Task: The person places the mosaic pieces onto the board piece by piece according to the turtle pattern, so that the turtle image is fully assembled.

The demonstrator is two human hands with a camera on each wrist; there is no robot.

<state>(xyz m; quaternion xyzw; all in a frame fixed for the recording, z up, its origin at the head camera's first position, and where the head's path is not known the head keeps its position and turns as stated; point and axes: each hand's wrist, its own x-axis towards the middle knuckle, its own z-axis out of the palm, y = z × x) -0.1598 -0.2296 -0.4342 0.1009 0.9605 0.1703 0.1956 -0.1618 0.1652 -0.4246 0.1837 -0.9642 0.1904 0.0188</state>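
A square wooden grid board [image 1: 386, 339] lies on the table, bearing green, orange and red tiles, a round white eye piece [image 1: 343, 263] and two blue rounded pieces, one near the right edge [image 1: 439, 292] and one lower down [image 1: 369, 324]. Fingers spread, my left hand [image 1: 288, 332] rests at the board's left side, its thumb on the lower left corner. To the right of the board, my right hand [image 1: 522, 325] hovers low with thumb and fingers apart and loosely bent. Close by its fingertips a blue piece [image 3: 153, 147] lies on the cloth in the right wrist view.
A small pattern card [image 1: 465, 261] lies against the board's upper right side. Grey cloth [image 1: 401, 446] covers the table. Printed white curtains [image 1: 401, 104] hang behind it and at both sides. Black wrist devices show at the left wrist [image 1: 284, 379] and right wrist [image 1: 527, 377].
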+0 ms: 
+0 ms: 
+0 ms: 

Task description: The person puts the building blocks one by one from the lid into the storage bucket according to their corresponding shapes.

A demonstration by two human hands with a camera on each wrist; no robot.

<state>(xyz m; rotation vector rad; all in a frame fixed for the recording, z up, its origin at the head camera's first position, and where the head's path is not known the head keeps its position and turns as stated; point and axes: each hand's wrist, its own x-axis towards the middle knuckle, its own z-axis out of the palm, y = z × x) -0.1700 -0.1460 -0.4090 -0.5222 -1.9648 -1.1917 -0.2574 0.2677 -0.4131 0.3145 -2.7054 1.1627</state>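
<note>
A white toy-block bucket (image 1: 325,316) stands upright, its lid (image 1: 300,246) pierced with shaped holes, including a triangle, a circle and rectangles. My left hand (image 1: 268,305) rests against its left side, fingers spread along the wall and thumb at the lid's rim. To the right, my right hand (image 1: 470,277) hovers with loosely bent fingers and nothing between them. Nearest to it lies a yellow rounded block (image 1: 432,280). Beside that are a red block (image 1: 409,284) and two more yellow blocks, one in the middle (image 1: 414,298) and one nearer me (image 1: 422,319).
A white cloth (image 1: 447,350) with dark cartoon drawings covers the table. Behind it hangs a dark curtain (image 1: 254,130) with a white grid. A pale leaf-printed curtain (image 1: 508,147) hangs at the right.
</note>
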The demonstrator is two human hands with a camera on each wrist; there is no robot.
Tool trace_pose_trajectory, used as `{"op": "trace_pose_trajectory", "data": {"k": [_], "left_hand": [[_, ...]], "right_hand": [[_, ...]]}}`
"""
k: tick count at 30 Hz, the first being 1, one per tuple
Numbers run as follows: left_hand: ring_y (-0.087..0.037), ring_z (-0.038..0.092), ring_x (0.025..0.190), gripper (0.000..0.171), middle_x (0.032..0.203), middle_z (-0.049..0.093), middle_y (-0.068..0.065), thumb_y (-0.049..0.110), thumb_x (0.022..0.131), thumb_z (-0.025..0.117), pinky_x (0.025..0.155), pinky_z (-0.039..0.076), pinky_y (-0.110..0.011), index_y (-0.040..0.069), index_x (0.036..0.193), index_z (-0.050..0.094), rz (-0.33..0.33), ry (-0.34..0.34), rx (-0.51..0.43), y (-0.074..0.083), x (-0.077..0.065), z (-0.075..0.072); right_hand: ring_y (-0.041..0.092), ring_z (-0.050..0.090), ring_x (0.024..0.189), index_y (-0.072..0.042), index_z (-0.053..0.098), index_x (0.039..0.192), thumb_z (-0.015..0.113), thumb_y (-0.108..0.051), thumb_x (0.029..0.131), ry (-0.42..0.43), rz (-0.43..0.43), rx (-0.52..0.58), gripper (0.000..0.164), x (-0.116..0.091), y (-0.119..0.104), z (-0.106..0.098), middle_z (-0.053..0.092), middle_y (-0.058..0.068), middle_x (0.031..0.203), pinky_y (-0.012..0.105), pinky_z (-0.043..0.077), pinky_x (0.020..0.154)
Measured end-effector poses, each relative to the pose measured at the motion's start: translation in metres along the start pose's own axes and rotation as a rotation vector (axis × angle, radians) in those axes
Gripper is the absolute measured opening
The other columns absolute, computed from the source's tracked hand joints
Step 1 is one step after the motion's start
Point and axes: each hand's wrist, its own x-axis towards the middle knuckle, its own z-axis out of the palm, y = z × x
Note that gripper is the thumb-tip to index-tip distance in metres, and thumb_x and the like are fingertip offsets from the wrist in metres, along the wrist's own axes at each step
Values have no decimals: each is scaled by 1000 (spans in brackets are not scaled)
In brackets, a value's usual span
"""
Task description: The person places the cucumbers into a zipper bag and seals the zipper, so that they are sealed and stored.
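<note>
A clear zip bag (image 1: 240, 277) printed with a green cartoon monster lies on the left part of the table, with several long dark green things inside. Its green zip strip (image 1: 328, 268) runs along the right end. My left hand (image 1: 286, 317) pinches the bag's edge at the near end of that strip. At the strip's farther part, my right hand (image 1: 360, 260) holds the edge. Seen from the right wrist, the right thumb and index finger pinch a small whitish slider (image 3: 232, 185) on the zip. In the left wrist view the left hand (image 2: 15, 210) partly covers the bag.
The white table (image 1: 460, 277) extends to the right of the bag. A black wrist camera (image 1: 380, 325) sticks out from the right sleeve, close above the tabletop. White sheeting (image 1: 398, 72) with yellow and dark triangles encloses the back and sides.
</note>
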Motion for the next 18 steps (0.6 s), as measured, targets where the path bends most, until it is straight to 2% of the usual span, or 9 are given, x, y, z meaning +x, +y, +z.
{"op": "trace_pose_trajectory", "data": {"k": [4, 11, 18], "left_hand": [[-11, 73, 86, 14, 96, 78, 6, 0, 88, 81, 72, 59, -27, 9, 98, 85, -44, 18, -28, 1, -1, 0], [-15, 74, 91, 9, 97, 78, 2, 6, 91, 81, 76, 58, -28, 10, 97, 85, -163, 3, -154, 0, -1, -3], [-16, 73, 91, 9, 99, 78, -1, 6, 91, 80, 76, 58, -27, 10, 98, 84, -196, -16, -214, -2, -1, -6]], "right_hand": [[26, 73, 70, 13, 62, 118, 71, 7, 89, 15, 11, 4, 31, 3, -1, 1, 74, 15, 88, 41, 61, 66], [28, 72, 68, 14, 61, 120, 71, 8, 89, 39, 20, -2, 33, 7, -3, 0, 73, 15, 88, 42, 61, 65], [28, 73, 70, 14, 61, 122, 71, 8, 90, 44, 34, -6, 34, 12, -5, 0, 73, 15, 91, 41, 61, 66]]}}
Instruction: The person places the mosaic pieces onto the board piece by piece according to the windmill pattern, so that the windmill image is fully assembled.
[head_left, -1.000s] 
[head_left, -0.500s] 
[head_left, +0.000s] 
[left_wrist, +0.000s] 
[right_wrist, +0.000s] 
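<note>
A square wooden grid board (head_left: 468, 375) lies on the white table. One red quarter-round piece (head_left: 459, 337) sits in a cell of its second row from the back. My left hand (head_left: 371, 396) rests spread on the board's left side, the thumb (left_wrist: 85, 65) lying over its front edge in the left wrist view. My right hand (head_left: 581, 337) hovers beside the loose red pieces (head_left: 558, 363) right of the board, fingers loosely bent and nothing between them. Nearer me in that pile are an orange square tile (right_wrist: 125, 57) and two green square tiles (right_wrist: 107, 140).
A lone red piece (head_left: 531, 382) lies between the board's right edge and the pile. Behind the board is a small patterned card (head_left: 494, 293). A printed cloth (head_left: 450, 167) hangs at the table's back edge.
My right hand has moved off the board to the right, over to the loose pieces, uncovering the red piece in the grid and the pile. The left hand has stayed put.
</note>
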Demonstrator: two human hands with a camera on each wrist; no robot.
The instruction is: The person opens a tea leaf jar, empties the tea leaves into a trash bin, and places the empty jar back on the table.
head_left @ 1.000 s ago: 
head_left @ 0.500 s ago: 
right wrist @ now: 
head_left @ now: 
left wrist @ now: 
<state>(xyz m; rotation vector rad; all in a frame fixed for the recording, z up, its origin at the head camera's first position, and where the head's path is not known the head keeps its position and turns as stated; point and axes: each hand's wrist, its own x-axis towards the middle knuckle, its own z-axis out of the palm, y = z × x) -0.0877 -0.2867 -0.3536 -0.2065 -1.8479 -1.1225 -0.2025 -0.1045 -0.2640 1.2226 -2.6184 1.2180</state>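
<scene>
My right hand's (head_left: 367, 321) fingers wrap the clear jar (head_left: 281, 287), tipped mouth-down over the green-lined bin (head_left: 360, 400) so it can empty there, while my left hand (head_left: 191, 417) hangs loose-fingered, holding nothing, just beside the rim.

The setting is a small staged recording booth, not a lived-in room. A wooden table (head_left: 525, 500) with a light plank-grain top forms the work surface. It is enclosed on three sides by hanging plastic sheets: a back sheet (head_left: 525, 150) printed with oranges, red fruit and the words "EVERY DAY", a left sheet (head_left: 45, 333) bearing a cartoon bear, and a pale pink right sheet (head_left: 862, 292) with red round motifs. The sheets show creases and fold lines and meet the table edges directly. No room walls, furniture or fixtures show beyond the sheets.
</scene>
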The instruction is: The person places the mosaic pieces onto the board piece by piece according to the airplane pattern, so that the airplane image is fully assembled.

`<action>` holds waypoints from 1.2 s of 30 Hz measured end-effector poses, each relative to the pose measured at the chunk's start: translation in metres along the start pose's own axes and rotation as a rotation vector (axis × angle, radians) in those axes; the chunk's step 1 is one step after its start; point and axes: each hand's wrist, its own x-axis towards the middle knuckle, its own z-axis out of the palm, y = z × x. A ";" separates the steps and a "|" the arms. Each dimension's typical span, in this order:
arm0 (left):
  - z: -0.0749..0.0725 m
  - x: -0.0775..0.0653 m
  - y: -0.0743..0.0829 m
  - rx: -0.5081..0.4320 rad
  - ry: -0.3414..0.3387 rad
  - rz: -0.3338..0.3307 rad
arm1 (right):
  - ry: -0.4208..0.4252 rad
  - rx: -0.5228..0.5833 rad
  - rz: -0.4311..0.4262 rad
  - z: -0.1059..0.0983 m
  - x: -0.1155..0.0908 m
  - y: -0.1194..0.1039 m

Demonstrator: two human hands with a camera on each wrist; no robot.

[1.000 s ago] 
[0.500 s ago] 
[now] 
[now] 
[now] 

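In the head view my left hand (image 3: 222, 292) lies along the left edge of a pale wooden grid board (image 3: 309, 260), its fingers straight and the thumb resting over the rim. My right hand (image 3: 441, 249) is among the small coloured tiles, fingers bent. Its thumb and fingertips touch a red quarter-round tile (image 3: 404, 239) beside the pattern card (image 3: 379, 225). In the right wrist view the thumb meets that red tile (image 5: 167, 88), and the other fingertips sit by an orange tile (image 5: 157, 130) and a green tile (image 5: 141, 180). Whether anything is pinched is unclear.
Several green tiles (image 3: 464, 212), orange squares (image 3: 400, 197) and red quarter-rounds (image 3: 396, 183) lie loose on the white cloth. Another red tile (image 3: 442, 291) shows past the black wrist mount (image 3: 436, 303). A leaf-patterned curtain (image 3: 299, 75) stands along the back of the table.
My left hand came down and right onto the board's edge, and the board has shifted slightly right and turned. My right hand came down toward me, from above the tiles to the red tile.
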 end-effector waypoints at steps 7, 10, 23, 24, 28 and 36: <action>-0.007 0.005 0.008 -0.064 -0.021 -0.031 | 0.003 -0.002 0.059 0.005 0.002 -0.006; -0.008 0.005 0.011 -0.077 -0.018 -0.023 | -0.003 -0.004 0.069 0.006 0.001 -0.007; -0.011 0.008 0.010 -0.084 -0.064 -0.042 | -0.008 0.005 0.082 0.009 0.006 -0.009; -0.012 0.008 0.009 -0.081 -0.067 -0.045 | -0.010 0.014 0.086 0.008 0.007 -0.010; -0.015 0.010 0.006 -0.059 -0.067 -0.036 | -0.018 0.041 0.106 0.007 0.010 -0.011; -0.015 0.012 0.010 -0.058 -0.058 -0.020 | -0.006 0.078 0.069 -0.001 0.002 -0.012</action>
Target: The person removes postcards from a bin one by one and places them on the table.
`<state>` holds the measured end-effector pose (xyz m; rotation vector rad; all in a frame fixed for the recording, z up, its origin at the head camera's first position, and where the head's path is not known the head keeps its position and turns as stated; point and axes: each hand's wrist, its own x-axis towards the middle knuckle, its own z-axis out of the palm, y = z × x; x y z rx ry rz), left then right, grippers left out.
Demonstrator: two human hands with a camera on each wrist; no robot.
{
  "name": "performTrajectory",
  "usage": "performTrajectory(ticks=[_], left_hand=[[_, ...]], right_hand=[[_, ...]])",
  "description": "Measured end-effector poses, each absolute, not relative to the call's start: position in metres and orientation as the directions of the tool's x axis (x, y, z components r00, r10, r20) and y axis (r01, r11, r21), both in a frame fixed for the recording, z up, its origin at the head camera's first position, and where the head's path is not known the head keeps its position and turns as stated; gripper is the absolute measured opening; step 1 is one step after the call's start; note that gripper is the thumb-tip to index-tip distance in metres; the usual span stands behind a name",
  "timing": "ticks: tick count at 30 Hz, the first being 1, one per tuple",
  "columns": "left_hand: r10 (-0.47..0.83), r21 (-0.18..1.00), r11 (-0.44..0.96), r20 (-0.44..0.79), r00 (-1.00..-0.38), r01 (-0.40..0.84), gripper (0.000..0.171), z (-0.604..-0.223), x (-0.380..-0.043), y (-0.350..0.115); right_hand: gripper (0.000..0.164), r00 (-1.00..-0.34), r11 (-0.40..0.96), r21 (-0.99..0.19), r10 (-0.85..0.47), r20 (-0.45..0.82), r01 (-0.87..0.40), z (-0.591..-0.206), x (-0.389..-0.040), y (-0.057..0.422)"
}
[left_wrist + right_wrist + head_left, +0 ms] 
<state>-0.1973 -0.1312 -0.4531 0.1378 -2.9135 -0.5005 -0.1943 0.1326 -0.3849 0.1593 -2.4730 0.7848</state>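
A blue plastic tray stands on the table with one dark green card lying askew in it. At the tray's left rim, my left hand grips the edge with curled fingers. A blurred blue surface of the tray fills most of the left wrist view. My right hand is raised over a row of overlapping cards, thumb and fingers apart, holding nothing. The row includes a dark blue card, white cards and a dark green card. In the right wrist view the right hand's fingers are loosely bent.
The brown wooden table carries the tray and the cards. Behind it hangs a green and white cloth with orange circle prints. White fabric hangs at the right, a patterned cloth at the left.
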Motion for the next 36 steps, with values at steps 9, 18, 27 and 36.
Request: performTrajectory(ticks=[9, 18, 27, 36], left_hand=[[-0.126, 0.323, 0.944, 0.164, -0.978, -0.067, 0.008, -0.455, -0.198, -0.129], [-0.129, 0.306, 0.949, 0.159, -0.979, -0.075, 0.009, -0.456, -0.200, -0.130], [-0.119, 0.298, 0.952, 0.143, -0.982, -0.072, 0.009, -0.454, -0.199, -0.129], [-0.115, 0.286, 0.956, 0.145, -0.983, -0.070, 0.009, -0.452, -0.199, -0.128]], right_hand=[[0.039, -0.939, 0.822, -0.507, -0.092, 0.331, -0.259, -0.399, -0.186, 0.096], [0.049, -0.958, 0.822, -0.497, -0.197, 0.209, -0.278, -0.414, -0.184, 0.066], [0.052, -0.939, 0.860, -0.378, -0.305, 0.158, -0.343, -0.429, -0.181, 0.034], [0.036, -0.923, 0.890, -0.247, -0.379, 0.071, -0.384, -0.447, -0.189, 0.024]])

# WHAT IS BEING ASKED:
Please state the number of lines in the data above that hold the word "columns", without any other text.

# RESULT OF THE EXERCISE:
2